Requirement
Find the lines in the listing below that include the word "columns", and report how many there are, with nothing more.

=======

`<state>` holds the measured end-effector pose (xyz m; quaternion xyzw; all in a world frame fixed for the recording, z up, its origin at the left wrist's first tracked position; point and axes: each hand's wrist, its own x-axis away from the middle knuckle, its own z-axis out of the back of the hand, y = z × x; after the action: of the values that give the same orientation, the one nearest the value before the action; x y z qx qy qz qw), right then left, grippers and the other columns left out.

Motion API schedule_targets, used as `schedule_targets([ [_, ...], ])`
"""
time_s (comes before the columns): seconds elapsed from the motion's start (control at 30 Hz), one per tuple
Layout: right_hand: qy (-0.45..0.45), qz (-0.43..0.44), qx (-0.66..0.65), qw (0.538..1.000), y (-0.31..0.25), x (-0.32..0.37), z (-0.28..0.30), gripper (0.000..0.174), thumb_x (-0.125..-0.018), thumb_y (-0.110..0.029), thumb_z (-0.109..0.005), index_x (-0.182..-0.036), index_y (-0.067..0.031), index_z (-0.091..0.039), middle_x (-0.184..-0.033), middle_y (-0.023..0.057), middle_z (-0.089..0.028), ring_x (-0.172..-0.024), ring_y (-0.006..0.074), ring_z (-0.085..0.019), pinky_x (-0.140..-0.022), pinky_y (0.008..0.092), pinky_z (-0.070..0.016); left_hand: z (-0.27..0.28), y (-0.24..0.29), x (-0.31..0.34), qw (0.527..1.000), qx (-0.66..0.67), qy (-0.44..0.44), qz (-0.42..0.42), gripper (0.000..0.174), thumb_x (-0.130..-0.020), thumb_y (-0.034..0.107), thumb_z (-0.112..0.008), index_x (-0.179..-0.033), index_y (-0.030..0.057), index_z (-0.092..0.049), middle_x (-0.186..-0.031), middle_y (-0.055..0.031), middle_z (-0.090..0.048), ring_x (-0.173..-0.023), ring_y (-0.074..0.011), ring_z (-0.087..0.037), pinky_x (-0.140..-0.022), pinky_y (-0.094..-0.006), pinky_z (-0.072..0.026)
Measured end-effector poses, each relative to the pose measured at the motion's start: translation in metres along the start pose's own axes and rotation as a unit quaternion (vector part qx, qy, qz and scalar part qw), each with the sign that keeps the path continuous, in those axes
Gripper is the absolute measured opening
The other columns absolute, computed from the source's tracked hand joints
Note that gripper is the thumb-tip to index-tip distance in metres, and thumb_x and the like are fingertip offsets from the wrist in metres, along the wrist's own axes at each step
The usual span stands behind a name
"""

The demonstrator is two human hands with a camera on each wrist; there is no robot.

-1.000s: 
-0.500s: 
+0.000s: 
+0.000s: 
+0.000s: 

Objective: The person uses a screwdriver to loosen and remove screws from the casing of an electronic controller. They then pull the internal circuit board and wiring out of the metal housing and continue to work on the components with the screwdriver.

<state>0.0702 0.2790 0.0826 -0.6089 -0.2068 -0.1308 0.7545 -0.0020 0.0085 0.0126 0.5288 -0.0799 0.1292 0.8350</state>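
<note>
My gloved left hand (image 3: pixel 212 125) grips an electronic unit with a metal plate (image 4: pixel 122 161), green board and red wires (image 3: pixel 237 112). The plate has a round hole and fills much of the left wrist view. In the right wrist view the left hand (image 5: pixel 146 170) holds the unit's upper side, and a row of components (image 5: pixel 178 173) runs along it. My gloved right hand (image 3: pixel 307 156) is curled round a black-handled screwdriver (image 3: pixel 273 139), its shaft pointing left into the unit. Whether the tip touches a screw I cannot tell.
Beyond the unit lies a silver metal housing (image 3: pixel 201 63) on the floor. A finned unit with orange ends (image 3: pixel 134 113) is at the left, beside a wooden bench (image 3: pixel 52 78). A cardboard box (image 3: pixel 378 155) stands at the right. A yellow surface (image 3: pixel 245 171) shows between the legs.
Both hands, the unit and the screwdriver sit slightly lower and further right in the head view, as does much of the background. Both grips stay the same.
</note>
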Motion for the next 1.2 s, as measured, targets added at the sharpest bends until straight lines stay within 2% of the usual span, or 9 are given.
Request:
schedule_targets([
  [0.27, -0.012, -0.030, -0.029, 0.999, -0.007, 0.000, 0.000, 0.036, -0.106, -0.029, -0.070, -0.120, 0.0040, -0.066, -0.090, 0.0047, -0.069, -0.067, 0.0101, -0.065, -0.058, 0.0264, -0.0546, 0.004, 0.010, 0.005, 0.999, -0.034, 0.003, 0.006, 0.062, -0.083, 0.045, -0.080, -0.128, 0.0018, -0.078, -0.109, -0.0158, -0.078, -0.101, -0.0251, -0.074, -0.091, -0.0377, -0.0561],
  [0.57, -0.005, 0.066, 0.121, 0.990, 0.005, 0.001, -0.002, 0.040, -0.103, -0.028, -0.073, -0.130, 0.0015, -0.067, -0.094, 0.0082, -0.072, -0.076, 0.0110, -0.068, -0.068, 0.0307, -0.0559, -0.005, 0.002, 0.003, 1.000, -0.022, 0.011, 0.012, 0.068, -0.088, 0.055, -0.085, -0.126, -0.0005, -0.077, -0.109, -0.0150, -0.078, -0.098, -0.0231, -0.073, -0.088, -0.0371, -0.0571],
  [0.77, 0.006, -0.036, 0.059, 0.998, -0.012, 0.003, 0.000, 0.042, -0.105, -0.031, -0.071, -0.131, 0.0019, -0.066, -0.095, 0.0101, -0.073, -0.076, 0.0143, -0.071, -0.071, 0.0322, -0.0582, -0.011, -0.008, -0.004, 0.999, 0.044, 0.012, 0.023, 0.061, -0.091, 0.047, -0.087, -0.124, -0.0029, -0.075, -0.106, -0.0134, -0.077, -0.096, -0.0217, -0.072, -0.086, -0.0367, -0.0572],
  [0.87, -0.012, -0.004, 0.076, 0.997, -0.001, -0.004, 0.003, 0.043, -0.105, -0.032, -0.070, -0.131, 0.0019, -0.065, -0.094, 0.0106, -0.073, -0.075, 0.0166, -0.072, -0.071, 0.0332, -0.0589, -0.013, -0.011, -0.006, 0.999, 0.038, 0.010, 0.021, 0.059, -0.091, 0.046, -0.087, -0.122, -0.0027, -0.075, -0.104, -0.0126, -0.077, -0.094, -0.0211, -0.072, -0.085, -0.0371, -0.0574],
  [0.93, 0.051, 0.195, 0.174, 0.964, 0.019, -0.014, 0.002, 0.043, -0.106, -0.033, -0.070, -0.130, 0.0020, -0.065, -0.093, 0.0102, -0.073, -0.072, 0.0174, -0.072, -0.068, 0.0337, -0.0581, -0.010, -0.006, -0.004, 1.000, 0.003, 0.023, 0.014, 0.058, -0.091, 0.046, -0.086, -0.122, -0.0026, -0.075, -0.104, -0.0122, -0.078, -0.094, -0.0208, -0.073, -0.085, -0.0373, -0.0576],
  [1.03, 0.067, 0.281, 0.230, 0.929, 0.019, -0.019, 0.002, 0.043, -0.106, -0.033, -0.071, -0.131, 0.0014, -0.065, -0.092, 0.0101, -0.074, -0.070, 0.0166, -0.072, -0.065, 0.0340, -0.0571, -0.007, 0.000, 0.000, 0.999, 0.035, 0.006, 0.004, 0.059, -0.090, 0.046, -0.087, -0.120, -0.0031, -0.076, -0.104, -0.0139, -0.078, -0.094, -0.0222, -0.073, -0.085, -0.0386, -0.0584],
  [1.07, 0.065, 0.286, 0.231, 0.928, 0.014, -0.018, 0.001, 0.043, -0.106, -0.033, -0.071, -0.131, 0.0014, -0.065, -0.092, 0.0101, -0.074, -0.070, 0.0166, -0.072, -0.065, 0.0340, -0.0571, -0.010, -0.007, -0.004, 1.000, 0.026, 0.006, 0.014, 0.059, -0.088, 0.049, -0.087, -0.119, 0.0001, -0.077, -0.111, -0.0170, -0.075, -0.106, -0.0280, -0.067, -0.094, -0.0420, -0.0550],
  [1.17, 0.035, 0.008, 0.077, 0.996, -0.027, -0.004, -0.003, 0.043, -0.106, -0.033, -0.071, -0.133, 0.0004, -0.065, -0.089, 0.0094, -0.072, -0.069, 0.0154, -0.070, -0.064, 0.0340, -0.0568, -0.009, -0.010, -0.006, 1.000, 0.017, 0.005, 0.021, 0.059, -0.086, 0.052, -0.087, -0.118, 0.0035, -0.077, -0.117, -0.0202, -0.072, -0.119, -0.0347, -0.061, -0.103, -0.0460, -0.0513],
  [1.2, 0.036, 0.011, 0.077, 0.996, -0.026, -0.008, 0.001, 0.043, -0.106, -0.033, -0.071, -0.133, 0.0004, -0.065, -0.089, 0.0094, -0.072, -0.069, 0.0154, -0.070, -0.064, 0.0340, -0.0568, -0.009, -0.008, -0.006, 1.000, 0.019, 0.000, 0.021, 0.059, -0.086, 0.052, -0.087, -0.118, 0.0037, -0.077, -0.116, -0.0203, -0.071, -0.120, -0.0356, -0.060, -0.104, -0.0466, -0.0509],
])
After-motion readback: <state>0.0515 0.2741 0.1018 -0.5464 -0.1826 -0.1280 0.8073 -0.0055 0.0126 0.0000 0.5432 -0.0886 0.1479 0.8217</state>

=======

Answer box
3